When we look at the history of Jazz and Blues and where they originated from, it will explain why they are very similar. Jazz and Blues both come from African American roots. “With the early (1920s) classic “Blues” recordings of female singers such as BessieSmith and Ma Rainey, the backup musicians included instrumental performers such as Louis Armstrong, Duke Ellington, Fletcher Henderson, and many others who later become known as Jazz musicians.” Both styles started recording about 1917, though the Blues style is said to come from an older tradition going back into the 1800s (Steve Sandner, 2020). Therefore, while they originated at different times, they both were inspired by African American music.
Jazz and Blues have many sounds, you can listen to the music and hear them. It takes a lot of studying to understand how different music is written and created. We have many different instruments that produce beautiful harmonies and tug on our heartstrings with expressions of emotion. In Jazz and Blues, they use the same instruments; this is why you would think they sound similar and cannot identify the difference.

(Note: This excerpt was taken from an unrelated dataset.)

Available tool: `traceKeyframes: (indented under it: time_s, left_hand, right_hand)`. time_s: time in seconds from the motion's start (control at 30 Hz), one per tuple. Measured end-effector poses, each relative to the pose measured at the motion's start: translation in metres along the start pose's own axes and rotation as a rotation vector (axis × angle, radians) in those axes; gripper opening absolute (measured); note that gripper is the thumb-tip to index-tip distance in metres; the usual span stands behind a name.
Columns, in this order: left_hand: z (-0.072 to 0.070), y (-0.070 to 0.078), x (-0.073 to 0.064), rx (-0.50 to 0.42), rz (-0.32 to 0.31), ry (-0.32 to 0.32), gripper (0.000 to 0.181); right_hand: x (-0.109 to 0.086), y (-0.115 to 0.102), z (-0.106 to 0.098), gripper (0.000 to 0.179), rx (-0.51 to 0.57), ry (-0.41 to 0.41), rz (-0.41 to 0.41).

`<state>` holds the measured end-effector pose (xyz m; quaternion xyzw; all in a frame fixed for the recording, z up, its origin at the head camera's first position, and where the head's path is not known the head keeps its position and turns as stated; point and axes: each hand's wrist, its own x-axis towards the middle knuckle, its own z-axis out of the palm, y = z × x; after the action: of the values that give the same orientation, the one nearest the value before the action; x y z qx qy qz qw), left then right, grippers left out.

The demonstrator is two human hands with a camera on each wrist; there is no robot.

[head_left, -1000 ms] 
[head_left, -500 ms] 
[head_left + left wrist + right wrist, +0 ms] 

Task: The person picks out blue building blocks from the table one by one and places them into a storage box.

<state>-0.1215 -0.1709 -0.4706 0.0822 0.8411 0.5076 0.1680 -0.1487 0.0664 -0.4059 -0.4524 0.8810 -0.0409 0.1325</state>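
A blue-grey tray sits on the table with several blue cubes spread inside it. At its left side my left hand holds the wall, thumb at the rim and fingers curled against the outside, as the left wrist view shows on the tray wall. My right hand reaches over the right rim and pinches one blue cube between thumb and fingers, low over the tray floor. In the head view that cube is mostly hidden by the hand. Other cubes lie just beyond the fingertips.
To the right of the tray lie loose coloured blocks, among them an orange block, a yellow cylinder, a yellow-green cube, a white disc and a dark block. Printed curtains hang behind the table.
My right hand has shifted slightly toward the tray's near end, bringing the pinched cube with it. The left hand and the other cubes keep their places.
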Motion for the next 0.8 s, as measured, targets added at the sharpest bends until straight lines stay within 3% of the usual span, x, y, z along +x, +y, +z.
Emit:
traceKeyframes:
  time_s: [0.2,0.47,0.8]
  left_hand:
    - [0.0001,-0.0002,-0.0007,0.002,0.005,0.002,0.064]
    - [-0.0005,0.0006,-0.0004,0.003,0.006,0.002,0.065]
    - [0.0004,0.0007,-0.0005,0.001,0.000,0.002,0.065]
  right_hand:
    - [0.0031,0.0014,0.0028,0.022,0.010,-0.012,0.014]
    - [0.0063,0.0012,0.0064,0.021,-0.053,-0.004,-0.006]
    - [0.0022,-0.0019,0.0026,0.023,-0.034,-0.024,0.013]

Although Jazz can be played on any instrument (including the human voice), the most common instruments in which Jazz is played are the saxophone, trumpet, trombone, piano, bass, drums, and guitar (Herbie Hancock – 2000 – 2020). A typical Blues band includes at least one guitarist, bass player and drummer and a vocalist. Vocalists are sometimes provided by one of the instrumentalists (De Febrero – 2008). This is why we hear similar sounds between Jazz and Blues, they use some of the same instruments.
When you listen to Jazz and Blues or any type of music, the instruments come together like they are as one. With a stage performance, many instruments are being played at once. They are played separately by individual artists, and the music comes together so beautifully to make up a band. Each instrument has different sounds, and the artists are able to make the instruments come together, creating music. The call and response figures we recognize in Jazz today originated in African traditions and found their fullest expression in Blues music in spirituals. Examples of the call and response include direct imitation between instruments, a questioning phrase in subsequent answer, a statement of affirmation from one instrument to another, or variations on a direct call by a series of instruments. Often this call and response can be improvisational (Jazz Blog – 2019). This explains how the sounds of Jazz and Blues music were created and played.
Jazz and Blues have over 100’s of different types of music to listen to. Just in rock and roll we have soft rock, hard rock, alternative rock etc. When you listen to an Alexa Amazon device and ask it to play Jazz or Blues, it asks you what type. They have Soft Jazz, Upbeat Jazz, Texas Blues, Memphis Blues and so much more. Listening to all types of Jazz and Blues music, will help you identify with the different types of genres. Jazz music has over 18 different types of genres and Blues music only has 6 types of genres. Due to some of the similarities in music style, it is safe to assume that Blues played a role in the evolution of Jazz period music in the New Orleans at the time had a profound influence on early Jazz. (Music Genres – 2020) Blues was the foundation for so many music genres and is one of the reasons Jazz was born.
If you go to Jazz and Blues concerts, you can listen to the different types of music and they will sound similar. Live music can help you identify the genres by listening to the entertainers and instruments being played at the same time. They can produce many sounds; deep and intense, loud and soft, powerful and heartbreaking. Music can help you heal and express your emotions to a loved one; it’s another way to connect and communicate. A live performance may sound similar, but the way they perform can be different. One of the all-time favorite’s Blues singer was B.B. King. He was around for a long time and a legend in the music industry. B.B. King, byname of Riley B. King, (born September 16, 1925, near Itta Bena, Mississippi, U.S. – died May 14, 2015, Las Vegas, Nevada), American guitarist and singer who was a principal figure in the development of Blues and from whose style leading popular musicians drew inspiration (Encyclopedia Britannica – 2020). Jazz and Blues music artists from the beginning of time, created the music industry and taught musicians all over the world how to play.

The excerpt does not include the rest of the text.